A new {yardstick} extension package for calculating spatial autocorrelation in model residuals.

Author

Mike Mahoney

Published

August 11, 2022

I’ve got a new package on CRAN! waywiser is a yardstick extension package, providing functions for calculating spatial autocorrelation in model residuals in a way that cooperates with *most* (but not all, see below) of the tidymodels framework.

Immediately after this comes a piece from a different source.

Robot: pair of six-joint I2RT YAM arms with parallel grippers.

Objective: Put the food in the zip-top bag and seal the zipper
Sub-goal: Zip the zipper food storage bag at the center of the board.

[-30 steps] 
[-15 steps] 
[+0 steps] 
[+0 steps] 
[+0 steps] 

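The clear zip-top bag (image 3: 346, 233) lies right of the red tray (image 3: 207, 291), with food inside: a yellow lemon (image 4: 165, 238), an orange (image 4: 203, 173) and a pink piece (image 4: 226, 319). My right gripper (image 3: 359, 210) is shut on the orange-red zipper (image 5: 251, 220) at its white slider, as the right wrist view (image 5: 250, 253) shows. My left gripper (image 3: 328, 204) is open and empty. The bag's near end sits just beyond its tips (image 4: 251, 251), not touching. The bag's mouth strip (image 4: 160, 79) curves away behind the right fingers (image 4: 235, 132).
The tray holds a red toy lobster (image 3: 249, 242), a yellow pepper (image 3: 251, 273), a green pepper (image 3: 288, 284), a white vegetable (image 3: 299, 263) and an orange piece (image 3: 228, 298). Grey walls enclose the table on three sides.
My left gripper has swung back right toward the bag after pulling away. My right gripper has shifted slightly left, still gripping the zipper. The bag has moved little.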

You can install it from CRAN:

Or the development version from the package’s GitHub page:

You can use the package to estimate the spatial autocorrelation in residuals from any model – just provide spatial data, a vector of your “true” measurements, and a vector of your predicted values:

```
library(waywiser)
# Data on morality crimes in France:
data(guerry, package = "sfdep")
ww_global_moran(guerry, crime_pers, predict(lm(crime_pers ~ literacy, guerry)))
```

`Warning: multiple methods tables found for 'area'`

Under the hood, waywiser uses two functions (`ww_build_neighbors()`

and `ww_build_weights()`

) to build sensible, if likely non-ideal neighbor lists and spatial weights for your data. However, waywiser also lets you provide your own weights object to override the automatic calculations, or provide a function to calculate spatial weights based on the input data frame:

```
weights <- ww_build_weights(guerry)
ww_global_moran(
guerry,
crime_pers,
predict(lm(crime_pers ~ literacy, guerry)),
wt = weights
)
```

Providing our own weights is necessary in order to use the `_vec()`

versions of waywiser functions, which can be helpful for use in dplyr functions:

```
# For the %>% pipe and mutate:
library(dplyr)
# For visualization:
library(ggplot2)
guerry %>%
mutate(pred = predict(lm(crime_pers ~ literacy, .)),
.estimate = ww_local_moran_i_vec(crime_pers, pred, weights)) %>%
sf::st_as_sf() %>%
ggplot(aes(fill = .estimate)) +
geom_sf() +
scale_fill_gradient2(
"Moran's I",
low = "#018571",
mid = "white",
high = "#A6611A"
) +
theme_minimal()
```

The package currently provides three main indices of autocorrelation – namely, Moran’s I and Geary’s C (both in global and local variants), as well as Getis-Ord’s G and G* (only the local variant).

This first version of the package integrates well with the rest of the tidymodels framework, *except* for the tune package (due to some difficulty in exposing either the original spatial data or the weights object to waywiser function while tuning a model). As a result, this version doesn’t let you include these functions as metrics to calculate inside of a call to `fit_resamples()`

.

The full list of features and documentation can be found on the package’s website. This has been a really fun package to work on; I’m excited to see it out in public, and will look forward to seeing if anyone else finds it useful!